[prev in list] [next in list] [prev in thread] [next in thread] 

List:       ceph-users
Subject:    [ceph-users] Re: Monitoring ceph cluster
From:       Anthony D'Atri <anthony.datri () gmail ! com>
Date:       2022-01-27 1:05:23
Message-ID: 4F61EC12-B290-4E13-9F97-4E12A57BF1E9 () gmail ! com
[Download RAW message or body]


What David said!

A couple of additional thoughts:

o Nagios (and derivatives like Icinga and check_mk) have been popular for years.  \
Note that they're monitoring solutions vs metrics solutions — it's good to have \
both.  One issue I've seen multiple times with Nagios-family monitoring is that over \
time as checks and the fleet grow, the server tends to bog down, and the litany of \
active checks starts taking longer to run than the check interval.  Prometheus \
alertmanager is more scalable, and with some thought most active checks can be recast \
in terms of metrics.

o Prometheus (forked node_exporter) was INVALUABLE to me when characterizing and \
engaging two seperate SSD firmware design flaw issues.
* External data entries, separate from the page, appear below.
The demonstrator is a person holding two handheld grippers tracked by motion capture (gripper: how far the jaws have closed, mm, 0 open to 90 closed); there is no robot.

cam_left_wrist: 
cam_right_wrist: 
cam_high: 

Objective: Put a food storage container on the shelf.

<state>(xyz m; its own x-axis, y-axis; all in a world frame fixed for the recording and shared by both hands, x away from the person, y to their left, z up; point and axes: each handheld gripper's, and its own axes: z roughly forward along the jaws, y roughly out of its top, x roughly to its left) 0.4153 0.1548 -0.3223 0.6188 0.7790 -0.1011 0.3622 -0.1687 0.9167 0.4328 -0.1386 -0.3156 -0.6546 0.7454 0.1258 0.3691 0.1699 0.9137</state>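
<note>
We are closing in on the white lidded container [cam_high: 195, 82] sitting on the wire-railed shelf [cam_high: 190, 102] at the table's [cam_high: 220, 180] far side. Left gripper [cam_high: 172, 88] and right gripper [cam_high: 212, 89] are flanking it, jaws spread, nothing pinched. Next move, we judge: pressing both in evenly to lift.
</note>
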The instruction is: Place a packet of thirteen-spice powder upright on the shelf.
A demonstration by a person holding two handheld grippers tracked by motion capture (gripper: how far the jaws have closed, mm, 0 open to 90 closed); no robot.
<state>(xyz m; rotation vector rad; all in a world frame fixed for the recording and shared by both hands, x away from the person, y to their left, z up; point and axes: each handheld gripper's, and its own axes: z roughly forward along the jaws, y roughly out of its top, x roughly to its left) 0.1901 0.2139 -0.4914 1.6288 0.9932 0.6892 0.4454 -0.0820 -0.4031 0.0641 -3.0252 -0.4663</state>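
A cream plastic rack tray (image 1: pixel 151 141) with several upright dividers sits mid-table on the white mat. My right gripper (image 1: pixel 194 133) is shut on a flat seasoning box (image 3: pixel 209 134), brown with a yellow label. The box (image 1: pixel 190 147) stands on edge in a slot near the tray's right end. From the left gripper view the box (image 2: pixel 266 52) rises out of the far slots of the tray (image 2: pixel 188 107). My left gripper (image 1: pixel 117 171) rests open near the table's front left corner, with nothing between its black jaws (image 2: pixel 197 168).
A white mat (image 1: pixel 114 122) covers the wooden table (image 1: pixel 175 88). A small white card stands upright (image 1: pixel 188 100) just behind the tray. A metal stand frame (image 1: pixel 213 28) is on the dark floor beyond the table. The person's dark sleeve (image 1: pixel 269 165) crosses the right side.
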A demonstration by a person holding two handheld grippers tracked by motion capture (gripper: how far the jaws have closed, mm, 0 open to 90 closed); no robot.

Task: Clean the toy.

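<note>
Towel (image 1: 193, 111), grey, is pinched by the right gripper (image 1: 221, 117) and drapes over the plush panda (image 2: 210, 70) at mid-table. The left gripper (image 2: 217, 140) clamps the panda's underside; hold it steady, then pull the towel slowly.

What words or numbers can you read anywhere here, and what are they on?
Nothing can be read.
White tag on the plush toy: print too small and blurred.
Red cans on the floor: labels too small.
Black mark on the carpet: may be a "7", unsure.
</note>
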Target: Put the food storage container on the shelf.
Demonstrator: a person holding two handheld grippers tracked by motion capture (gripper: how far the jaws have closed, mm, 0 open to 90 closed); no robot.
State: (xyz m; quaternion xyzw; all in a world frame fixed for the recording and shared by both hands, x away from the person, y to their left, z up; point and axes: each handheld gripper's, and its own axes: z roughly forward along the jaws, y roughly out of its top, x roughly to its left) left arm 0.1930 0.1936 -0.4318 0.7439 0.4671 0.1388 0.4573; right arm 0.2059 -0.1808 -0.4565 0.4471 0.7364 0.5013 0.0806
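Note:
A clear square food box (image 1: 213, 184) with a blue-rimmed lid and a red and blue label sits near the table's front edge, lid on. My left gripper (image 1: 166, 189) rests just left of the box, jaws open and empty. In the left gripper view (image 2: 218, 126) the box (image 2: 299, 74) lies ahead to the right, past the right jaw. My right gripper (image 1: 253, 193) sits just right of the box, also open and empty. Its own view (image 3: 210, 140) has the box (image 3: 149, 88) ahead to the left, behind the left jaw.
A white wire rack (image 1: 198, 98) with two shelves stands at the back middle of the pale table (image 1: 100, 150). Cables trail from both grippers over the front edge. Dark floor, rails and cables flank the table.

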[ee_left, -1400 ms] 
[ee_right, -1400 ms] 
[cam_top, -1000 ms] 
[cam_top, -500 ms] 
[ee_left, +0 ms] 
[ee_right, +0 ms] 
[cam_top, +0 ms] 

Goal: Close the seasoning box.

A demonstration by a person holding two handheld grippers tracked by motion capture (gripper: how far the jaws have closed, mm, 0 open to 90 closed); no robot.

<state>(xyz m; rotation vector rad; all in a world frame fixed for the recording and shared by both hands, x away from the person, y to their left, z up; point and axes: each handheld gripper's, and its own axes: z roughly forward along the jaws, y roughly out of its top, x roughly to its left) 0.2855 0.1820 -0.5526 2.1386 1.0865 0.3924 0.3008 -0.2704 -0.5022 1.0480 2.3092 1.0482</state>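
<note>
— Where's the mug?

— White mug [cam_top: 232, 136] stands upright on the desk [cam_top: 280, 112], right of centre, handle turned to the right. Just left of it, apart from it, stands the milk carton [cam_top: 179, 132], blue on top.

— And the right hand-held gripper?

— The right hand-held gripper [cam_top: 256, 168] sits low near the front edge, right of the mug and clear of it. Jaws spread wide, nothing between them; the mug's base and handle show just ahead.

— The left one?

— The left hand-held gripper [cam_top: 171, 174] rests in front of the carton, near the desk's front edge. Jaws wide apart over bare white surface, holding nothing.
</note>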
It includes a data query \
interface for ad-hoc queries and expression development

o Grafana pairs well with Prometheus for dashboard-style visualization and trending \
across many clusters / nodes


> On Jan 26, 2022, at 1:22 PM, David Orman <ormandj@corenode.com> wrote:
> 
> What version of Ceph are you using? Newer versions deploy a dashboard and
> prometheus module, which has some of this built in. It's a great start to
> seeing what can be done using Prometheus and the built in exporter. Once
> you learn this, if you decide you want something more robust, you can do an
> external deployment of Prometheus (clusters), Alertmanager, Grafana, and
> all the other tooling that might interest you for a more scalable solution
> when dealing with more clusters. It's the perfect way to get your feet wet
> and it showcases a lot of the interesting things you can do with this
> solution!
> 
> https://docs.ceph.com/en/latest/mgr/dashboard/
> https://docs.ceph.com/en/latest/mgr/prometheus/
> 
> David
> 
> On Wed, Jan 26, 2022 at 1:42 AM Michel Niyoyita <micou12@gmail.com> wrote:
> 
> > Thank you for your email Szabo, these can be helpful , can you provide
> > links then I start to work on it.
> > 
> > Michel.
> > 
> > On Tue, 25 Jan 2022, 18:51 Szabo, Istvan (Agoda), <Istvan.Szabo@agoda.com>
> > wrote:
> > 
> > > Which monitoring tool? Like prometheus or nagios style thing?
> > > We use sensu for keepalive and ceph health reporting + prometheus with
> > > grafana for metrics collection.
> > > 
> > > Istvan Szabo
> > > Senior Infrastructure Engineer
> > > ---------------------------------------------------
> > > Agoda Services Co., Ltd.
> > > e: istvan.szabo@agoda.com
> > > ---------------------------------------------------
> > > 
> > > On 2022. Jan 25., at 22:38, Michel Niyoyita <micou12@gmail.com> wrote:
> > > 
> > > Email received from the internet. If in doubt, don't click any link nor
> > > open any attachment !
> > > ________________________________
> > > 
> > > Hello team,
> > > 
> > > I would like to monitor my ceph cluster using one of the
> > > monitoring tool, does someone has a help on that ?
> > > 
> > > Michel
> > > _______________________________________________
> > > ceph-users mailing list -- ceph-users@ceph.io
> > > To unsubscribe send an email to ceph-users-leave@ceph.io
> > > 
> > > 
> > _______________________________________________
> > ceph-users mailing list -- ceph-users@ceph.io
> > To unsubscribe send an email to ceph-users-leave@ceph.io
> > 
> _______________________________________________
> ceph-users mailing list -- ceph-users@ceph.io
> To unsubscribe send an email to ceph-users-leave@ceph.io

_______________________________________________
ceph-users mailing list -- ceph-users@ceph.io
To unsubscribe send an email to ceph-users-leave@ceph.io


[prev in list] [next in list] [prev in thread] [next in thread] 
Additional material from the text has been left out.